_WORK ORDER_
Go through the entries and copy every line that has the string "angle" in it.
[Start of section]
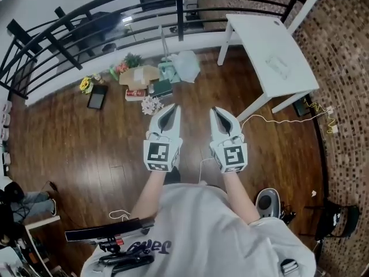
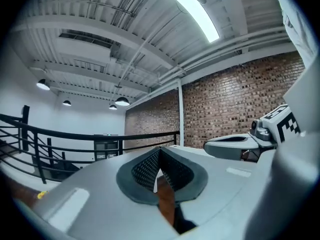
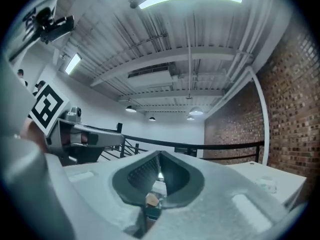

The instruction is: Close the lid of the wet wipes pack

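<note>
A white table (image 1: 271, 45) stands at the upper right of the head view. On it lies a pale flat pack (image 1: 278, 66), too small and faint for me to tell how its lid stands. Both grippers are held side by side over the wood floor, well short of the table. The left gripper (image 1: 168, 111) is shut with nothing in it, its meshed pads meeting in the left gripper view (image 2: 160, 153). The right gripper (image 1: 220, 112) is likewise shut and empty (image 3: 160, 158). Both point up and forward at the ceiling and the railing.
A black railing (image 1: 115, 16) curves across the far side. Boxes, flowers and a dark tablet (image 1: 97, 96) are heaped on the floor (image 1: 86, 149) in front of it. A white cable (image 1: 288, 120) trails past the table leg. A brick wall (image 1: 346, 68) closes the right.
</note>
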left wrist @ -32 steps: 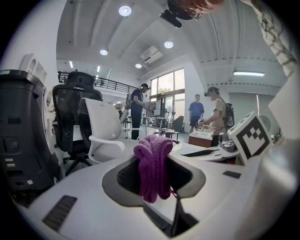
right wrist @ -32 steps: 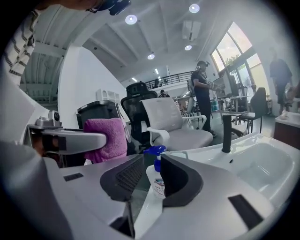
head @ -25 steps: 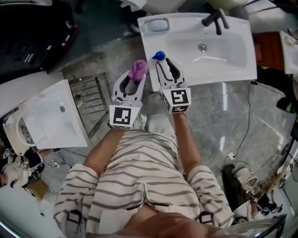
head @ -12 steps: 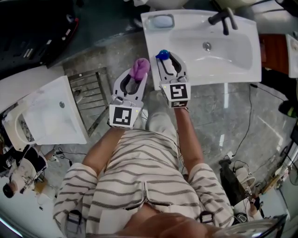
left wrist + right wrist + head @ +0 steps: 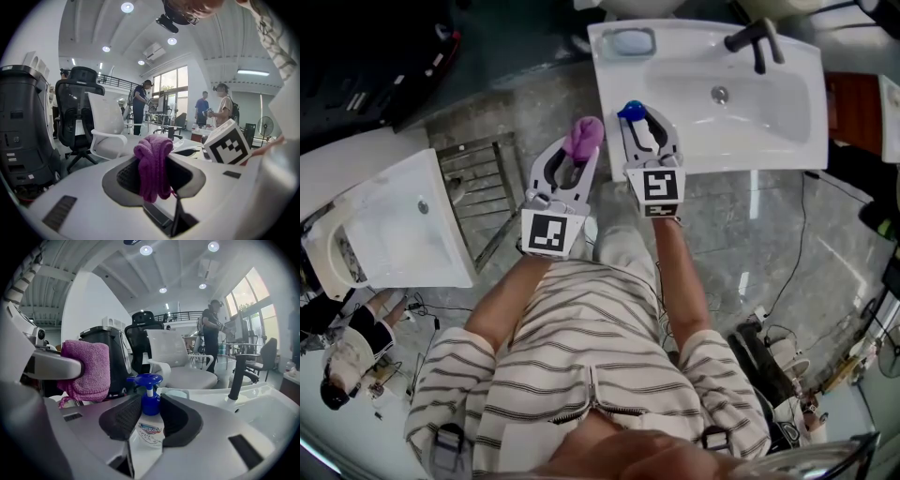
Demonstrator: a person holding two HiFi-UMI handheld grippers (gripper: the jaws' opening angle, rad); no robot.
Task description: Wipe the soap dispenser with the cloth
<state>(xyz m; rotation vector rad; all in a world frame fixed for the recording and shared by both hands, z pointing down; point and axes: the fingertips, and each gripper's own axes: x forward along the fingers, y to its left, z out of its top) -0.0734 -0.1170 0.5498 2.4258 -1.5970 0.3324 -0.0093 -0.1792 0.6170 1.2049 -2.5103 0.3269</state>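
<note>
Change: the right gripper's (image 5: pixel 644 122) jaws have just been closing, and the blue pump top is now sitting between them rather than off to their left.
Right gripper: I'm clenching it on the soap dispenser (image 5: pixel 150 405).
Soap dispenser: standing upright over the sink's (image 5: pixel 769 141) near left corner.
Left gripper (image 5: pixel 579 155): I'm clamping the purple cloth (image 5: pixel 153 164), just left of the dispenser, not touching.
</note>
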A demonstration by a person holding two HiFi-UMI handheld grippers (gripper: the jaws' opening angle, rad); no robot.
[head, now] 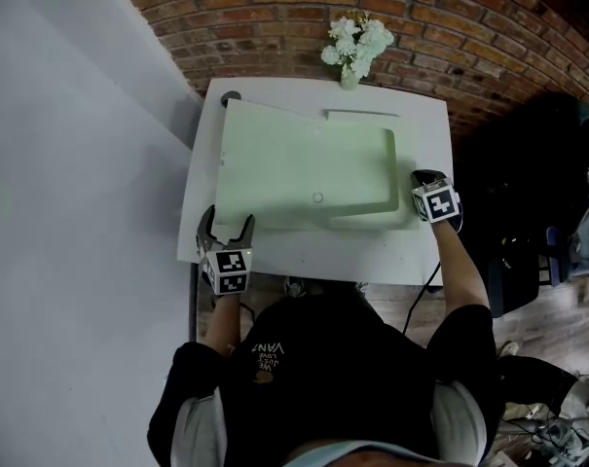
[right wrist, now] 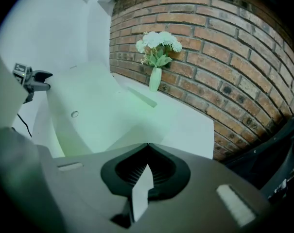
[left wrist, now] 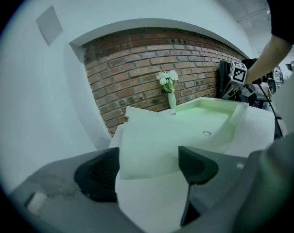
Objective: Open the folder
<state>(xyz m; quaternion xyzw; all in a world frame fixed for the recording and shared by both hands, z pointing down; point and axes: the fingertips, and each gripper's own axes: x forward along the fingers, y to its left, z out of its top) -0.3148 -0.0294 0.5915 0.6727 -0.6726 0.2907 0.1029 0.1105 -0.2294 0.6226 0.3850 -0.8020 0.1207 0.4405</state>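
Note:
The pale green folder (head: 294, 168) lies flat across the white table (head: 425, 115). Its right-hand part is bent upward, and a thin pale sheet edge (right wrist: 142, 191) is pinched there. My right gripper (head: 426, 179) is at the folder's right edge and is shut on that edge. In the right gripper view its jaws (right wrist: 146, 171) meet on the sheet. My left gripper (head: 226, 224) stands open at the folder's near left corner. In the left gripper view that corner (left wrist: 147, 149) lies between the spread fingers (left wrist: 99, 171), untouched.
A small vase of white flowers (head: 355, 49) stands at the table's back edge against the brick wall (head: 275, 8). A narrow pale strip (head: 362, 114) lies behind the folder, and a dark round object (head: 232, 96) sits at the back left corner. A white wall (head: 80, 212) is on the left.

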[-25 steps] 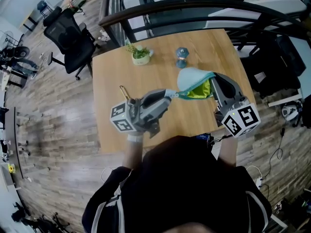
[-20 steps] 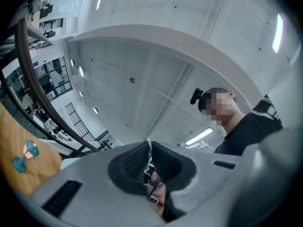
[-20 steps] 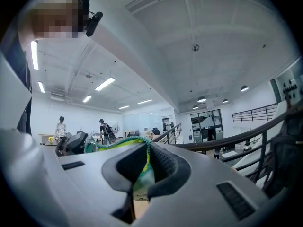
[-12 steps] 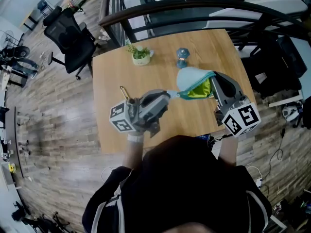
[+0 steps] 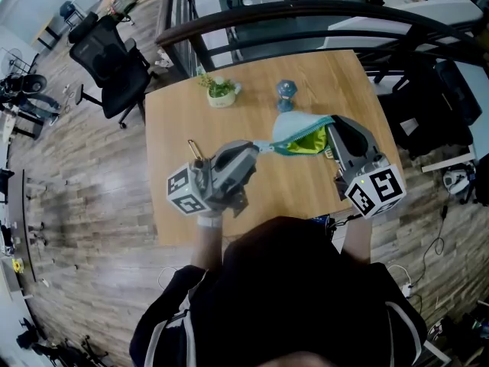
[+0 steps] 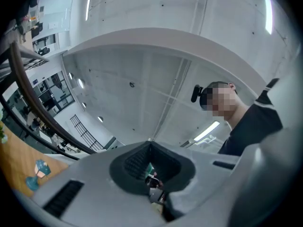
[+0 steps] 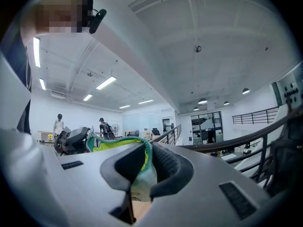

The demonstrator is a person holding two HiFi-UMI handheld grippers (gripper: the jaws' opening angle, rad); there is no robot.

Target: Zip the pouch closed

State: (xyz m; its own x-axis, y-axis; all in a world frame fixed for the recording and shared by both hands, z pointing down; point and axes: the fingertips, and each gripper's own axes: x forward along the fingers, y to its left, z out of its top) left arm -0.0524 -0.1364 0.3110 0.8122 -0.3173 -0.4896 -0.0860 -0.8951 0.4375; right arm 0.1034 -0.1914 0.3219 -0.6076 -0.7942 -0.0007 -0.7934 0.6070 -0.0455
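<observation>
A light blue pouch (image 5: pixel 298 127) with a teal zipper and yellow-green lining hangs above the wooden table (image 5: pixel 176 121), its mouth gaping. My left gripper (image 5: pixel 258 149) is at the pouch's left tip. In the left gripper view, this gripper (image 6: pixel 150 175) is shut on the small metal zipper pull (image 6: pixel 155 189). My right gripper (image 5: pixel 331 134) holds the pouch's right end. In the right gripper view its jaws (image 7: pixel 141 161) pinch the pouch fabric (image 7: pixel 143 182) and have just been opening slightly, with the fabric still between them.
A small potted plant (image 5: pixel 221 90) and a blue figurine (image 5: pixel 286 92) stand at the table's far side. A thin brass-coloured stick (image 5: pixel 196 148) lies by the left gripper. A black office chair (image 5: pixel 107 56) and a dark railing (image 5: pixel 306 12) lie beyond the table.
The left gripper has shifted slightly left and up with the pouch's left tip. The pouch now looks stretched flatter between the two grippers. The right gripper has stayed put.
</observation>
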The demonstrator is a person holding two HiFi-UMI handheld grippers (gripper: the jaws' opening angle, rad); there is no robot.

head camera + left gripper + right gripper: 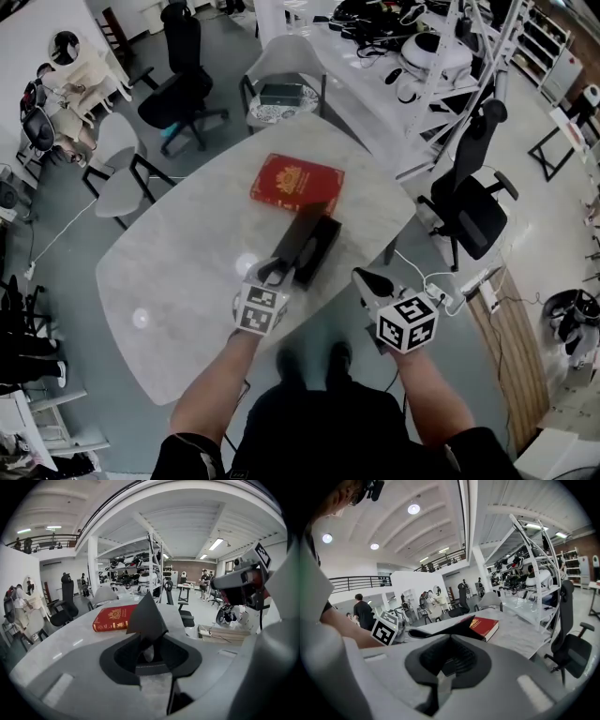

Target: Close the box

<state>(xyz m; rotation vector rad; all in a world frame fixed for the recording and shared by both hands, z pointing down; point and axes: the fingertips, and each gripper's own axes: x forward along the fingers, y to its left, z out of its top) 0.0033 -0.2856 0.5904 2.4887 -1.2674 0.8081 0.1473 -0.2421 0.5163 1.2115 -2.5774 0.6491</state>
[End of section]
_ANSWER FOR THE TASK_
Demonstrator: a person holding two HiFi-UMI handheld grippers (gripper: the jaws' opening angle, rad); no robot.
A demonstration by a person holding two HiFi-UMI handheld grippers (gripper: the jaws' opening angle, rad); no robot.
The demonstrator is a person holding two HiFi-UMI handheld grippers (gripper: the jaws' opening angle, rad); there is no robot.
The demonstrator is a person holding two HiFi-UMI handheld grippers (gripper: the jaws' opening angle, rad); there is no robot.

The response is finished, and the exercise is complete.